***** Recorded information *****
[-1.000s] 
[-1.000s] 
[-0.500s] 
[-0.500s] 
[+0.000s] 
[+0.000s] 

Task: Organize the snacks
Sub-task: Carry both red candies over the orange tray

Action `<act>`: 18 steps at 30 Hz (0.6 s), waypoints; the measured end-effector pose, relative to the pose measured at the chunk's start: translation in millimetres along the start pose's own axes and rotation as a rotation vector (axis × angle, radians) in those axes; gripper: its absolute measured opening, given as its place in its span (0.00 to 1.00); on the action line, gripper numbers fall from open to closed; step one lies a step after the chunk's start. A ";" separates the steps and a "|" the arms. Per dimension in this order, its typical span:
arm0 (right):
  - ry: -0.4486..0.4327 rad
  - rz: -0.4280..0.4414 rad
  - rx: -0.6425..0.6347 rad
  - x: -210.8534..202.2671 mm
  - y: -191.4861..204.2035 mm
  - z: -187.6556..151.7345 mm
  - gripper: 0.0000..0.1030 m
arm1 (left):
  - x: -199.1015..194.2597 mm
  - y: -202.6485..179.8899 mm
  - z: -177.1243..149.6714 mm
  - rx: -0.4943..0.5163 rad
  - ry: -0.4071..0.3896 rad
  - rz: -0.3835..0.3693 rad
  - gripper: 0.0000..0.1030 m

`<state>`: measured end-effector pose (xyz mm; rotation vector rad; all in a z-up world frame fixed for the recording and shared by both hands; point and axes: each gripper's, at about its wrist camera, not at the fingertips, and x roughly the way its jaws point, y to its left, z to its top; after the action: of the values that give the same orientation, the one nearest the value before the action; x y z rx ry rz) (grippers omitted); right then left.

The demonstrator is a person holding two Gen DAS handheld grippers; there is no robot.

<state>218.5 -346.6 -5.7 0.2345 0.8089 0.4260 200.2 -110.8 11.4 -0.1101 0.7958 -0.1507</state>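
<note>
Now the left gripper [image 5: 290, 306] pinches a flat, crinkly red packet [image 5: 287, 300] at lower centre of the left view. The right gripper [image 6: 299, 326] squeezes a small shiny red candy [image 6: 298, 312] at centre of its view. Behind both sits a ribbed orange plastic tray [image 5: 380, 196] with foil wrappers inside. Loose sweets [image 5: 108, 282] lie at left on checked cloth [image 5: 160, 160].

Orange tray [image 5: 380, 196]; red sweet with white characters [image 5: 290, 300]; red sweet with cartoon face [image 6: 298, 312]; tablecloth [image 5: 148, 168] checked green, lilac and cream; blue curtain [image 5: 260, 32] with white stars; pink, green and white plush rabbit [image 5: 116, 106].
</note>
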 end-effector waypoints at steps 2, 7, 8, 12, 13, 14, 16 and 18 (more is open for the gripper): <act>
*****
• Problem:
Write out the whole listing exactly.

• Answer box:
[-1.000s] 
[-1.000s] 
[-0.500s] 
[-0.500s] 
[+0.000s] 
[+0.000s] 

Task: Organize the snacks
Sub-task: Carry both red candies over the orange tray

Action `<act>`: 18 steps at 30 Hz (0.6 s), waypoints; the measured end-effector pose, relative to the pose measured at the chunk's start: translation in millimetres along the start pose's own axes and rotation as a rotation vector (axis × angle, radians) in those axes; gripper: its absolute measured opening, given as its place in its span (0.00 to 1.00); on the action line, gripper numbers fall from open to closed; step one lies a step after the chunk's start. A ";" separates the steps and a "|" the arms. Per dimension in this order, its typical span:
arm0 (right):
  - ry: -0.4486..0.4327 rad
  - rz: -0.4280..0.4414 rad
  - rx: -0.6425..0.6347 rad
  - x: -210.8534..202.2671 mm
  - y: -191.4861..204.2035 mm
  - z: -187.6556..151.7345 mm
  - gripper: 0.0000..0.1030 m
arm1 (left):
  - x: -199.1015..194.2597 mm
  - y: -202.6485..179.8899 mm
  - z: -177.1243..149.6714 mm
  - rx: -0.4943..0.5163 rad
  - ry: -0.4071..0.3896 rad
  - rz: -0.3835..0.3693 rad
  - gripper: 0.0000..0.1030 m

`<state>`: measured end-effector pose (xyz mm; rotation vector rad; all in a z-up world frame fixed for the recording and shared by both hands; point and axes: each gripper's, at about its wrist camera, not at the fingertips, and x roughly the way its jaws point, y to its left, z to its top; after the action: of the values that give the same orientation, the one nearest the value before the action; x y z rx ry rz) (grippers omitted); right then left.

The demonstrator is a person holding two Gen DAS handheld grippers; there is no robot.

<state>218.5 -346.6 -5.7 0.2345 0.8089 0.4260 200.2 -110.8 11.4 -0.1101 0.7958 -0.1507</state>
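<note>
Now the left gripper [image 5: 290, 306] pinches a flat, crinkly red packet [image 5: 287, 300] at lower centre of the left view. The right gripper [image 6: 299, 326] squeezes a small shiny red candy [image 6: 298, 312] at centre of its view. Behind both sits a ribbed orange plastic tray [image 5: 380, 196] with foil wrappers inside. Loose sweets [image 5: 108, 282] lie at left on checked cloth [image 5: 160, 160].

Orange tray [image 5: 380, 196]; red sweet with white characters [image 5: 290, 300]; red sweet with cartoon face [image 6: 298, 312]; tablecloth [image 5: 148, 168] checked green, lilac and cream; blue curtain [image 5: 260, 32] with white stars; pink, green and white plush rabbit [image 5: 116, 106].
</note>
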 end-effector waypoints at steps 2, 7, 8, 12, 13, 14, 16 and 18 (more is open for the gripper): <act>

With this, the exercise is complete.